Em um período em que muitas tradições populares enfrentam o desafio de se manter vivas diante das transformações da sociedade, a Quadrilha da Melhor Idade de Manicoré surge como um verdadeiro símbolo de resistência cultural, memória coletiva e amor pelas raízes amazônicas. Mais do que uma apresentação folclórica, o grupo representa décadas de dedicação à cultura popular e à preservação dos festejos juninos que ajudaram a moldar a identidade do município.


Os integrantes da quadrilha são homens e mulheres que, ainda jovens, participaram dos primeiros forrós de rua, dos arraiais improvisados nos bairros e das celebrações realizadas à luz das tradicionais fogueiras de Santo Antônio, São Pedro e São João. Foram eles que viveram uma época em que as festas juninas reuniam famílias inteiras, fortaleciam laços comunitários e transformavam as ruas da cidade em grandes espaços de confraternização e alegria.
Hoje, com os cabelos embranquecidos pelo tempo, eles continuam ocupando o centro do arraial com o mesmo entusiasmo da juventude. Cada passo ensaiado, cada sorriso durante as apresentações e cada traje cuidadosamente preparado carregam histórias de vida, superação, amizade e profundo respeito pela cultura popular.

Guardiões da memória cultural
A participação da Melhor Idade nos festejos juninos vai muito além do entretenimento. Eles se tornaram verdadeiros guardiões de uma tradição construída ao longo de gerações. Em cada apresentação, levam ao público não apenas uma dança, mas um testemunho vivo da história cultural de Manicoré.
Muitos dos integrantes acompanharam a evolução das festas juninas desde os tempos em que os eventos eram organizados pelas próprias comunidades, com apoio dos moradores e muito trabalho voluntário. Viram nascer grupos folclóricos, acompanharam o crescimento dos festivais e testemunharam mudanças sociais e culturais que transformaram a realidade do município.
Apesar das mudanças, uma coisa permaneceu intacta: o amor pela cultura popular.
Um legado passado de geração em geração
A permanência desses brincantes nos arraiais também possui um significado especial para as novas gerações. Eles representam a ponte entre o passado e o futuro, transmitindo conhecimentos, valores e tradições para filhos, netos e bisnetos.
Em muitas famílias, o gosto pelas quadrilhas, pelas danças típicas e pelas festividades juninas nasceu justamente por influência desses pais e avós que dedicaram parte de suas vidas à cultura popular. Dessa forma, a tradição continua sendo renovada sem perder sua essência.
Ao ver seus avós e pais dançando com orgulho, jovens e crianças compreendem que a cultura não é apenas um espetáculo a ser assistido, mas uma herança que precisa ser valorizada e preservada.

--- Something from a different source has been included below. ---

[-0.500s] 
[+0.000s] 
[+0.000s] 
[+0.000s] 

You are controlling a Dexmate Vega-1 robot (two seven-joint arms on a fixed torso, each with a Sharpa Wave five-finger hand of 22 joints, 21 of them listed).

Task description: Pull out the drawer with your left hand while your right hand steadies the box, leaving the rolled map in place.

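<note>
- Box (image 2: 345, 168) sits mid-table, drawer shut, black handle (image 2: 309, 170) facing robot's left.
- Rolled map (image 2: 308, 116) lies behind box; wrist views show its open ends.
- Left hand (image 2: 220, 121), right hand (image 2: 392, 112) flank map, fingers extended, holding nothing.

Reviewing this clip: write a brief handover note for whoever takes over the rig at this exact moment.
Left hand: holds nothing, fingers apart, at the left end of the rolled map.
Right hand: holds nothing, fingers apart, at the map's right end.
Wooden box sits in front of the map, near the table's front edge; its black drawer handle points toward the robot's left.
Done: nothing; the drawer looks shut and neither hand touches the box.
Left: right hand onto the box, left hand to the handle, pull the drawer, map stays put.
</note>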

Exemplo para todo o Amazonas
A homenagem prestada pelo Forró de Rua de Manicoré à Quadrilha da Melhor Idade reconhece uma contribuição que vai muito além dos arraiais. Trata-se do reconhecimento a pessoas que ajudaram a manter viva uma manifestação cultural fundamental para a identidade do município.
O exemplo dado por esses senhores e senhoras inspira não apenas Manicoré, mas todos os municípios do Amazonas. Em uma região marcada pela riqueza cultural e pela diversidade de tradições, iniciativas como essa demonstram que preservar a cultura é também preservar a memória de um povo.
A história da Quadrilha da Melhor Idade mostra que a tradição não possui prazo de validade. Ela vive nas lembranças compartilhadas, nas músicas que atravessam décadas, nas histórias contadas às novas gerações e, principalmente, na dedicação daqueles que nunca deixaram de acreditar na força da cultura popular.
A chama que nunca se apaga
Assim como as fogueiras que iluminam as noites de junho, a paixão desses brincantes pela cultura continua acesa. O tempo passou, as gerações mudaram, mas o amor pelas festas juninas permanece firme em cada olhar emocionado e em cada passo dado no terreiro.
Enquanto houver homens e mulheres dispostos a transmitir suas histórias, ensinar suas tradições e celebrar suas raízes, a cultura popular continuará viva. E em Manicoré, graças à dedicação da Quadrilha da Melhor Idade, essa chama segue iluminando o caminho das futuras gerações, mostrando que tradição, orgulho e pertencimento são tesouros que jamais envelhecem.
Afinal, a juventude passa, mas a cultura permanece. E quando ela é preservada por quem ajudou a construí-la, transforma-se em um legado eterno para todo um povo.